LO SCONCIO La staccionata di fronte alla basilica di Bonaria è piacevole come la sabbia negli occhi. Riesce a malapena a nascondere il degrado di uno spazio nel punto più bello della città. È sufficiente affacciarsi nella rete deformata di quello che doveva essere il passo carrabile, per scoprire una discarica a cielo aperto. Bottiglie, resti di impalcature, cartacce e un bosco di erbacce che spuntano dalle “numerose strutture murarie - scrivono i giudici nella sentenza - pertinenti ad almeno 8 ambienti di uno o più edifici (per una superficie di oltre 200 metri quadrati), che hanno consentito di svelare la presenza sul sito di una porzione del Castel de Bon Ayre”. «È uno sconcio, è tutto abbandonato da tre anni», afferma Paolo Vagnozzi, titolare dell'edicola con affaccio sui ruderi. «Sapevamo da tempo che in questa zona ci sono rovine. I ritrovamenti sono stati molteplici, ma prima non si andava per il sottile. Solo uno straniero poteva acquistare un'area con l'obiettivo di realizzare una costruzione». Firas Mothadi, 35 anni siriano, vive nella palazzina adiacente all'area vincolata. «Se non si può costruire il palazzo che almeno facciano qualcosa di utile». Proposte? «Sarebbe bello se realizzassero un parco giochi per bambini e un'area riservata ai cani».

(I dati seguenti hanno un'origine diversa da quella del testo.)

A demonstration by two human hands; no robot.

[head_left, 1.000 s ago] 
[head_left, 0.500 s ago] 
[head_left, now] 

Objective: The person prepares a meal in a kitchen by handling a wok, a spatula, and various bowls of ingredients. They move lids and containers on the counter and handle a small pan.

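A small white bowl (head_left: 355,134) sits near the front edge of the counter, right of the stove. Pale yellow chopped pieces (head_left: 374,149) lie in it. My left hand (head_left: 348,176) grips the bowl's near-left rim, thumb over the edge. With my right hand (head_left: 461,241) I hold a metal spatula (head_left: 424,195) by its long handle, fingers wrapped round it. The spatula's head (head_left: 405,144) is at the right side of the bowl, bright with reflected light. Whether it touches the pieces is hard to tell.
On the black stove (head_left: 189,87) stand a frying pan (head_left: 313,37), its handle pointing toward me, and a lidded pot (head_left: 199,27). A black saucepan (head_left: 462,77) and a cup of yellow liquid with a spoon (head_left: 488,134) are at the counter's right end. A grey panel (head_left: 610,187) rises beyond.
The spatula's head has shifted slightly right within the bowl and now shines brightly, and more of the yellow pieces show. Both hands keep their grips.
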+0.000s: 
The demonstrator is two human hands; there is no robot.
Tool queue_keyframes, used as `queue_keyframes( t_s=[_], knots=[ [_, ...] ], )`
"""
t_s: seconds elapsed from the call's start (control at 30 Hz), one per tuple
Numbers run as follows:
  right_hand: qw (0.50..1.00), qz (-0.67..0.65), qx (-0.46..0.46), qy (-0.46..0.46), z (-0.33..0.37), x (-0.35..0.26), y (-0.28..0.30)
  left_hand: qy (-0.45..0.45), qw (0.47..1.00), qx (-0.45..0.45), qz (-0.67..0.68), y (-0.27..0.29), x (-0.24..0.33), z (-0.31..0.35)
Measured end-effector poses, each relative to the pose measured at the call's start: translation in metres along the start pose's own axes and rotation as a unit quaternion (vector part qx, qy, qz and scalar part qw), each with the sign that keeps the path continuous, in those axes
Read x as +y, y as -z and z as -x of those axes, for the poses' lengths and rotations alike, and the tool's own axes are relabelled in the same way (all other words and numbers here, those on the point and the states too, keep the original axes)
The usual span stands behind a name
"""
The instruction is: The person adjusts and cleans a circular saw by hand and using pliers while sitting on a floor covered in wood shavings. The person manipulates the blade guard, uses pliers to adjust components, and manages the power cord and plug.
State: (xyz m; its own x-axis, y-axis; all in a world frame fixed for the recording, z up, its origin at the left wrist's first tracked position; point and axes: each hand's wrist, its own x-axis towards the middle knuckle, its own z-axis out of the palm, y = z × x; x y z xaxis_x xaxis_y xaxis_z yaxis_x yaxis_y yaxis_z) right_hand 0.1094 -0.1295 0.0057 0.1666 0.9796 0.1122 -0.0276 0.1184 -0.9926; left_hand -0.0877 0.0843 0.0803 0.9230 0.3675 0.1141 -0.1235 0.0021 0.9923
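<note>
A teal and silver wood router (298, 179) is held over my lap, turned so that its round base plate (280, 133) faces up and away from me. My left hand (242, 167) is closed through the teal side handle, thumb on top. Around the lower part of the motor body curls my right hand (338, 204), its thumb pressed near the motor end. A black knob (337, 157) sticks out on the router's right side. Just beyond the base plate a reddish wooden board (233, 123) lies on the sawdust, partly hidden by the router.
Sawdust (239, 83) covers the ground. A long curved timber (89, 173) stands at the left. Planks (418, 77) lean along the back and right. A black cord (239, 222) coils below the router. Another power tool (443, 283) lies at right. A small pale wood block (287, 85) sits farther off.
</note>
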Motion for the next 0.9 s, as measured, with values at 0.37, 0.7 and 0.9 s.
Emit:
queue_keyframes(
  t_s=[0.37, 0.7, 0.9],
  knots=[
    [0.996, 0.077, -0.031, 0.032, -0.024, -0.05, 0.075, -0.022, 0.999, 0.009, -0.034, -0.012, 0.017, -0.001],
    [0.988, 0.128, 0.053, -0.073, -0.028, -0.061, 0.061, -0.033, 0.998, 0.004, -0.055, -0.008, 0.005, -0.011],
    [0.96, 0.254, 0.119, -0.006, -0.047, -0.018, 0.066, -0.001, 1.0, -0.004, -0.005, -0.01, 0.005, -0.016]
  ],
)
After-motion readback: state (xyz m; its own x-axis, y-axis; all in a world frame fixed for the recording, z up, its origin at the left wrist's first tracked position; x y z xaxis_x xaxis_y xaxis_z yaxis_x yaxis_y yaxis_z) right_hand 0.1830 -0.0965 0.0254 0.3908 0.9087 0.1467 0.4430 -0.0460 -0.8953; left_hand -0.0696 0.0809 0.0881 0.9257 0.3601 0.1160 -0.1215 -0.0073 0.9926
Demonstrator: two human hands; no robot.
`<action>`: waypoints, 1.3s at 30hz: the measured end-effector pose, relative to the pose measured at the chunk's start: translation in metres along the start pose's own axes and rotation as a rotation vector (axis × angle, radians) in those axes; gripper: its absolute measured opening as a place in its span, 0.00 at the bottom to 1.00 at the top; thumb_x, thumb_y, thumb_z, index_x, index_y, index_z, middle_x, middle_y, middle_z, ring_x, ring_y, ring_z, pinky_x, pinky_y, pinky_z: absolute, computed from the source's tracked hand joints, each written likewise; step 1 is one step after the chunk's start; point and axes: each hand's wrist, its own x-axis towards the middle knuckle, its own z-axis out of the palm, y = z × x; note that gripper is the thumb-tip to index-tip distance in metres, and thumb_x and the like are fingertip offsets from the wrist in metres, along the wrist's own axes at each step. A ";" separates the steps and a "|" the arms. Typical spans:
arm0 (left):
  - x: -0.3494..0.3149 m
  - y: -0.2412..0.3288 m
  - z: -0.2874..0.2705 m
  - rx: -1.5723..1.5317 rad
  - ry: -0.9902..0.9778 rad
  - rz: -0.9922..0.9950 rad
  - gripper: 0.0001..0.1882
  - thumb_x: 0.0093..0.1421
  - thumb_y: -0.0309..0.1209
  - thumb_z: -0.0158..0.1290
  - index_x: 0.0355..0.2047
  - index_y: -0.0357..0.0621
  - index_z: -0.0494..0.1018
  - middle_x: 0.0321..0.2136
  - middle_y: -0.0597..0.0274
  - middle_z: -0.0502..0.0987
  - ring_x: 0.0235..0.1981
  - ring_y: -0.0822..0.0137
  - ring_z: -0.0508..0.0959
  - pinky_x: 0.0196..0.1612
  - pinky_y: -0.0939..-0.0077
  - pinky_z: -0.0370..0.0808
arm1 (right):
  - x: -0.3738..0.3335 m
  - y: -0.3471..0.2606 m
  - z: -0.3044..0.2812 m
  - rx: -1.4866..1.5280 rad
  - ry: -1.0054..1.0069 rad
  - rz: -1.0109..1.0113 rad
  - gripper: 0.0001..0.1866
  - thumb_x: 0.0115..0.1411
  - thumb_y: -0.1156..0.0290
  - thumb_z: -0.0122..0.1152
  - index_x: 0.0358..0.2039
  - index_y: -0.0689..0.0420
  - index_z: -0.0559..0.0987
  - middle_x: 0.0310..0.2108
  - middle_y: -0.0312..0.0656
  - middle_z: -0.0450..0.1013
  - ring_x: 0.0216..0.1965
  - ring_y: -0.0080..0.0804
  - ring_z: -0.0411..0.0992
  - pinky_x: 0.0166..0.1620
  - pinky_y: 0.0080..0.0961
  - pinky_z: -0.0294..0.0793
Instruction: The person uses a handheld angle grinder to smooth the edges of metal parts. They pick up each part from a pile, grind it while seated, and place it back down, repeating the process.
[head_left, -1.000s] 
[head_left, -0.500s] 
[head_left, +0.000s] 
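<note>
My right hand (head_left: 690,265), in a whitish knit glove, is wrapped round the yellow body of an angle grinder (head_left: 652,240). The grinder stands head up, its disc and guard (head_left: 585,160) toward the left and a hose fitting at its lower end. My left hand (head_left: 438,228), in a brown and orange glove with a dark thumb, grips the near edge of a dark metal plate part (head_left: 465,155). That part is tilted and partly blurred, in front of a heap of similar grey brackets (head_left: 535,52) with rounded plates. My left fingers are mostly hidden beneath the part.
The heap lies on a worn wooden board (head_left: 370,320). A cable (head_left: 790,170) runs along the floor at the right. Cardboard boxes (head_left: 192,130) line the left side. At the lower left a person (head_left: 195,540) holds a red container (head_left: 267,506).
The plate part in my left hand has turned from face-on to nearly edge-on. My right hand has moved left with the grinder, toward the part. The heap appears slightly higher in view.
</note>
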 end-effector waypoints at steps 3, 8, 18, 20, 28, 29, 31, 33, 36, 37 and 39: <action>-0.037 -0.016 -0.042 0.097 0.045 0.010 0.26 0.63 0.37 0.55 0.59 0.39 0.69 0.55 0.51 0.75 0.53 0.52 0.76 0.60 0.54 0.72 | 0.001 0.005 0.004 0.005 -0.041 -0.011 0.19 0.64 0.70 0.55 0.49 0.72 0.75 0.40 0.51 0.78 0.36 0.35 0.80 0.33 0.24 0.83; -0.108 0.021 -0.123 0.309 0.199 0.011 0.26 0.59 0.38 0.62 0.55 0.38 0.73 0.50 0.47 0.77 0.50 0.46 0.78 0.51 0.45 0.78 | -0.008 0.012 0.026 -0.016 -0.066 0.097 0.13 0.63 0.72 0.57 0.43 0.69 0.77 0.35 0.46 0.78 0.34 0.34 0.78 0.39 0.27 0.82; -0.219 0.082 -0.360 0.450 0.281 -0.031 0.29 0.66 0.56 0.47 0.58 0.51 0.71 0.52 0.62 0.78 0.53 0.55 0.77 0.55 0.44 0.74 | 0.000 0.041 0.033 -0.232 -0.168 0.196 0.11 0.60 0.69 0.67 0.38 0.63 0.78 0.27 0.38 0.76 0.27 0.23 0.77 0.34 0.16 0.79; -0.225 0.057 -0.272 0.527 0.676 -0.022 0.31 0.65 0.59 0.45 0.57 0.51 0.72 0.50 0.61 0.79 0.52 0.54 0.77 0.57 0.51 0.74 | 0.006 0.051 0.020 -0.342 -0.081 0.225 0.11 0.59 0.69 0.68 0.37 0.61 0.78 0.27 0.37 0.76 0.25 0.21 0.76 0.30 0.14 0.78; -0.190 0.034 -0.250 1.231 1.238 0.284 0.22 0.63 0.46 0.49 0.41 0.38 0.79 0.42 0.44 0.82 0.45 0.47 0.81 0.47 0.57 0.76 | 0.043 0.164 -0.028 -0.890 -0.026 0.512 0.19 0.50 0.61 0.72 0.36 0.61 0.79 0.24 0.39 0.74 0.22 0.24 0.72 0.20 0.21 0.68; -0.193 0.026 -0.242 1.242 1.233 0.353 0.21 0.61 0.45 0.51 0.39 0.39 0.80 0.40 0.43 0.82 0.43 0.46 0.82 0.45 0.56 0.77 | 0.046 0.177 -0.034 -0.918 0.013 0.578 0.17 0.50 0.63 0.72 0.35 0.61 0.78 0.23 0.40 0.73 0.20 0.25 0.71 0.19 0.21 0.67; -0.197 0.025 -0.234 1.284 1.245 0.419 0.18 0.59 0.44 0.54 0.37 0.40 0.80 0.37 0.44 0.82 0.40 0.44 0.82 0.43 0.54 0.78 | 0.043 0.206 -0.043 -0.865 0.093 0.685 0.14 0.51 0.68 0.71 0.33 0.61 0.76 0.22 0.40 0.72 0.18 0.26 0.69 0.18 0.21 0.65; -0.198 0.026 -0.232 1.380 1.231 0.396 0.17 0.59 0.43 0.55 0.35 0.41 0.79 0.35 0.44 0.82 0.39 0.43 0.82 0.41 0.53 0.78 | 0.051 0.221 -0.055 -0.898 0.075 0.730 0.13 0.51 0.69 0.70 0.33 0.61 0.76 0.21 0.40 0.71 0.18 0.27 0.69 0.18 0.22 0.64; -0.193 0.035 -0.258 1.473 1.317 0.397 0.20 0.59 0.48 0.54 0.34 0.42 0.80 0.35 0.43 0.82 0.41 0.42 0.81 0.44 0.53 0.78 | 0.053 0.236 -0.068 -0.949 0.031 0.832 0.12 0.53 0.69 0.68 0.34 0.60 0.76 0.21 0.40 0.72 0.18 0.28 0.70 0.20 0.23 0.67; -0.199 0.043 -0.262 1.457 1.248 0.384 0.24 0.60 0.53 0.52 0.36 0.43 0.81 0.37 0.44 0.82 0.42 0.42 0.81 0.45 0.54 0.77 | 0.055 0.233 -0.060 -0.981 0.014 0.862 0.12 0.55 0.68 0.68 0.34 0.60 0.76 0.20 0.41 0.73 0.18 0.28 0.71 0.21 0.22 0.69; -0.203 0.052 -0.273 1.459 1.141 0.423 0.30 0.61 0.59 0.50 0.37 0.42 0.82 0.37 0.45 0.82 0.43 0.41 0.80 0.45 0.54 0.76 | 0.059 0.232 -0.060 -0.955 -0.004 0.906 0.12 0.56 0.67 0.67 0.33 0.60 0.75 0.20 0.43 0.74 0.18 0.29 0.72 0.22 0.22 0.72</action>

Nazzaro Limoncelli, 92 anni di Benevento da mezzo secolo a Cagliari, abita a due passi dal cantiere bloccato. «Ho visto topi grandi quanto conigli che si arrampicavano sui muri e sulla recinzione. Quell'area non può rimanere così. Se non si può costruire, è necessario sistemarla, liberarla dai rifiuti e metterla a disposizione del quartiere». Dalle finestre del Bar Cafè dove Simone Giagoni, 28 anni, fa il barista, si può ammirare tutto il degrado. «Quando piove gli scavi si trasformano in piscine di acqua stagnante. La mia titolare ha chiamato il Comune decine di volte per segnalare il degrado, ma non si è mai visto nessuno».
I SOGNI INFRANTI «Questo è quello che hanno voluto, pur di accelerare le pratiche abbiamo messo di tasca 60 mila euro per gli scavi eseguiti dalla Sovrintendenza»: Monica Colombelli alterna momenti di sconforto ad altri di esaltazione. «Il cantiere bloccato è la conseguenza di una mancanza di professionalità e di una politica che mette i bastoni tra le ruote». Se il Consiglio di Stato dovesse confermare la sentenza del Tar, esiste un piano B? «In queste condizioni non si possono programmare alternative. I tempi della burocrazia sono troppo lunghi». Bandiera bianca? «No, abbiamo investito capitali importanti per realizzare una palazzina di 3 piani, da 45 metri quadri ciascuno. Per ora soldi buttati tra le erbacce. I nostri tecnici hanno fatto ricerche dalle quali non risulta quello che sostiene la Sovrintendenza».
Luca Sanna ha seguito la pratica sino all'ottenimento della concessione edilizia. «I ritrovamenti risalgono al 1300 e secondo noi non è corretto il vincolo archeologico che impone molte restrizioni e obblighi. Per quel muro sarebbe dovuto essere imposto al massimo un vincolo storico-architettonico».